On December 31, 2025, he was named to Canada's roster to compete at the 2026 Winter Olympics.

==Career statistics==
===Regular season and playoffs===
| | | Regular season | | Playoffs | | | | | | | | |
| Season | Team | League | GP | G | A | Pts | PIM | GP | G | A | Pts | PIM |
| 2014–15 | Whitecourt Wolverines | AJHL | 6 | 1 | 1 | 2 | 0 | 4 | 0 | 1 | 1 | 0 |
| 2015–16 | Whitecourt Wolverines | AJHL | 3 | 1 | 2 | 3 | 2 | — | — | — | — | — |
| 2015–16 | Red Deer Rebels | WHL | 72 | 13 | 34 | 47 | 46 | 17 | 1 | 9 | 10 | 18 |
| 2016–17 | Red Deer Rebels | WHL | 65 | 31 | 40 | 71 | 85 | 7 | 7 | 1 | 8 | 10 |
| 2017–18 | Red Deer Rebels | WHL | 56 | 18 | 41 | 59 | 45 | 5 | 5 | 1 | 6 | 16 |
| 2018–19 | Red Deer Rebels | WHL | 66 | 41 | 61 | 102 | 80 | 4 | 4 | 2 | 6 | 8 |
| 2018–19 | Rockford IceHogs | AHL | 8 | 0 | 1 | 1 | 2 | — | — | — | — | — |
| 2019–20 | Rockford IceHogs | AHL | 59 | 19 | 12 | 31 | 39 | — | — | — | — | — |
| 2019–20 | Chicago Blackhawks | NHL | 1 | 0 | 0 | 0 | 0 | — | — | — | — | — |
| 2020–21 | HC Thurgau | SL | 14 | 8 | 7 | 15 | 8 | — | — | — | — | — |
| 2020–21 | Chicago Blackhawks | NHL | 52 | 9 | 15 | 24 | 11 | — | — | — | — | — |
| 2021–22 | Chicago Blackhawks | NHL | 55 | 21 | 16 | 37 | 23 | — | — | — | — | — |
| 2021–22 | Tampa Bay Lightning | NHL | 22 | 4 | 3 | 7 | 8 | 23 | 2 | 4 | 6 | 25 |
| 2022–23 | Tampa Bay Lightning | NHL | 81 | 30 | 34 | 64 | 54 | 6 | 1 | 4 | 5 | 0 |
| 2023–24 | Tampa Bay Lightning | NHL | 82 | 26 | 49 | 75 | 79 | 5 | 3 | 2 | 5 | 2 |
| 2024–25 | Tampa Bay Lightning | NHL | 82 | 35 | 55 | 90 | 58 | 3 | 0 | 0 | 0 | 5 |
| 2025–26 | Tampa Bay Lightning | NHL | 71 | 36 | 38 | 74 | 58 | 7 | 6 | 2 | 8 | 13 |
| NHL totals | 446 | 161 | 210 | 371 | 291 | 44 | 12 | 12 | 24 | 45 | | |

===International===
| Year | Team | Event | Result | | GP | G | A | Pts | PIM |
| 2021 | Canada | WC | 1 | 10 | 0 | 0 | 0 | 0 |
| 2024 | Canada | WC | 4th | 10 | 3 | 4 | 7 | 2 |
| 2025 | Canada | 4NF | 1 | 4 | 0 | 1 | 1 | 5 |
| 2026 | Canada | OG | 2 | 6 | 1 | 0 | 1 | 0 |
| Senior totals | 30 | 4 | 5 | 9 | 7 | | | |

==Awards and honours==

| Award | Year | Ref |
Juniors
| AMHL Second All-Star team | 2015 |  |
| WHL (East) Second All-Star team | 2019 |  |
NHL
| NHL Second All-Star Team | 2025 |  |

==Records==
Brandon Hagel currently holds the following NHL records:
- Most goals in a single season without scoring a power play goal (32 goals)
- Most assists in the first period of a game (4 assists)
- Fastest goal to start an outdoor game (11 seconds)

==Personal life==
Hagel was born in Saskatoon, Saskatchewan, but was raised in Morinville, Alberta.
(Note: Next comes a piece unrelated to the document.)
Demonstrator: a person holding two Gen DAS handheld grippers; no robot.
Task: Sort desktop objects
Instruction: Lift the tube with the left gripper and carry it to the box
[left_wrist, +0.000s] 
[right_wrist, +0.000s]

He grew up idolizing Alexander Ovechkin, even decorating his childhood bedroom with an Ovechkin theme. His father was a sales manager in the roofing industry and his mother worked in insurance. He has two siblings, a brother, Tyler, and a sister, Chelsea. During his junior hockey career, Hagel considered stepping away from professional hockey. At the start of the 2018 Junior A season, he planned to pursue a college education and become a teacher if he did not receive an NHL contract by December of that year. He had already registered for classes when, in October 2018, he signed with the Chicago Blackhawks, marking the beginning of his professional hockey career.

Hagel is an advocate for mental health awareness, having lost three family members to suicide since 2017. Since joining the Tampa Bay Lightning, he has been an active participant in the NHL's Hockey Talks initiative.